From: "Martin Liška" <mliska@suse.cz>
To: Jeff Law <law@redhat.com>, gcc-patches@gcc.gnu.org
Subject: Re: [PATCH][RFC] Radically simplify emission of balanced tree for switch statements.
Date: Wed, 20 Sep 2017 07:24:00 -0000 [thread overview]
Message-ID: <a385e3cb-4a33-55ea-5c3b-1d159a040cf0@suse.cz> (raw)
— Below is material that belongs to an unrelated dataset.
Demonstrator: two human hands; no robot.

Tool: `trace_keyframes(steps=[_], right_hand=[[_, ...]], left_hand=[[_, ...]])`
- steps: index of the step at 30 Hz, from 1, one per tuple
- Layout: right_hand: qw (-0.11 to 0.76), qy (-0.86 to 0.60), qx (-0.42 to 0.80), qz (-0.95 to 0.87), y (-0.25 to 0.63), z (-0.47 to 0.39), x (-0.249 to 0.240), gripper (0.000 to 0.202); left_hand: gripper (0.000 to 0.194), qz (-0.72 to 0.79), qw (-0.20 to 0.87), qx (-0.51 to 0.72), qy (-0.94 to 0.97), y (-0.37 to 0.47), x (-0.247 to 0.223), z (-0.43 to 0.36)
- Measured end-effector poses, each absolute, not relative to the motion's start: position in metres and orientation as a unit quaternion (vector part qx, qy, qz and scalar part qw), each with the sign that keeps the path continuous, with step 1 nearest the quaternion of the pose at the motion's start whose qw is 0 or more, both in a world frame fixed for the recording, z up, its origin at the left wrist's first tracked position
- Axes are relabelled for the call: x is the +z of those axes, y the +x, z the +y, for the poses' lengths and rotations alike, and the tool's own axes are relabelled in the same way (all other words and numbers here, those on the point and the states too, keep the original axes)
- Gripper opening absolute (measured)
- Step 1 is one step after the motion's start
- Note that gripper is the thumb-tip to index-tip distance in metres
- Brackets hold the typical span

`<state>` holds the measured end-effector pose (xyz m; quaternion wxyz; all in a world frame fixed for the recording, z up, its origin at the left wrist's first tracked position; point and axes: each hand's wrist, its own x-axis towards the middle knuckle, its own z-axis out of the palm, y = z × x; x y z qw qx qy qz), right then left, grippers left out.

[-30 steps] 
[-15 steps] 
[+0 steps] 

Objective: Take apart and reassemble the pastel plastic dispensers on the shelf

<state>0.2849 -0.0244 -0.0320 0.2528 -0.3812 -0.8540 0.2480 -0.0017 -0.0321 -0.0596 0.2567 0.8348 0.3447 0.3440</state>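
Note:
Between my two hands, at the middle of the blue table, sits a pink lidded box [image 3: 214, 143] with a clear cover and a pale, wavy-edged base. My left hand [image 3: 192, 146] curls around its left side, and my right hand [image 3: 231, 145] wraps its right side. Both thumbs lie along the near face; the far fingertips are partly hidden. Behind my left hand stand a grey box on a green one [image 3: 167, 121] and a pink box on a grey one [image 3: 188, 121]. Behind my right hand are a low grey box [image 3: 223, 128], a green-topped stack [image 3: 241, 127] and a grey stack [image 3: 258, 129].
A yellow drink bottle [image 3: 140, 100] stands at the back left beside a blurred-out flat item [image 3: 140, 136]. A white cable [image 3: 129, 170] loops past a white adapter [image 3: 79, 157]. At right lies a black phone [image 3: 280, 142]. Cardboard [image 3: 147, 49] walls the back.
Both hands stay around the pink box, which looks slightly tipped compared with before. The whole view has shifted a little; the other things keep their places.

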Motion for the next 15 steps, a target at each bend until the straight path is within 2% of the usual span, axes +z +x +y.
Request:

In-Reply-To: <c0fc51df-4794-be1e-e139-578464623e57@redhat.com>
On 09/16/2017 12:19 AM, Jeff Law wrote:
> On 09/14/2017 06:17 AM, Martin Liška wrote:
>> Hello.
>>
>> As mentioned at Cauldron 2017, second step in switch lowering should be massive
>> simplification in code that does expansion of balanced tree. Basically it includes
>> VRP and DCE, which we can for obvious reason do by our own.
>>
>> The patch does that, and introduces a separate pass for -O0 that's responsible
>> for lowering at the end of tree pass.
>>
>> There's a small fallback that I would like to discuss:
>>
>> 1) vrp105.c - there's no longer catches threading opportunity in between default cases:
>> adding Patrick who can probably help why is the opportunity skipped with expanded tree
> Well, VRP knows how to analyze a switch statement and determine when
> paths out of one switch imply a particular case will be taken in a later
> switch. In this particular case we're trying to verify that the default
> case in the first switch threads directly to the default case in the
> second (though it seems we ought to be able to totally thread the cases).
>
> Obviously we don't have switches anymore after your lowering pass. But
> ISTM we still ought to be able to evaluate how your lowering affects
> jump threading on this case. In theory the lowered switch statements
> should be easier to thread.
>
> Reality is sadly different. There's two cases to consider. One when i
> < 0 (should go to first default, then directly to second default). The
> other when i > 1 which should also go to the first default, then
> directly to the second default).
>
> When i < 0 we do in fact thread through the second switch and go from
> the first default case directly to the second default case.
>
> When i > 1 we still go through the test for the second switch.
>
> These are the key blocks:
>
> ;; basic block 2, loop depth 0, freq 10000, maybe hot
> ;; prev block 0, next block 3, flags: (NEW, REACHABLE, VISITED)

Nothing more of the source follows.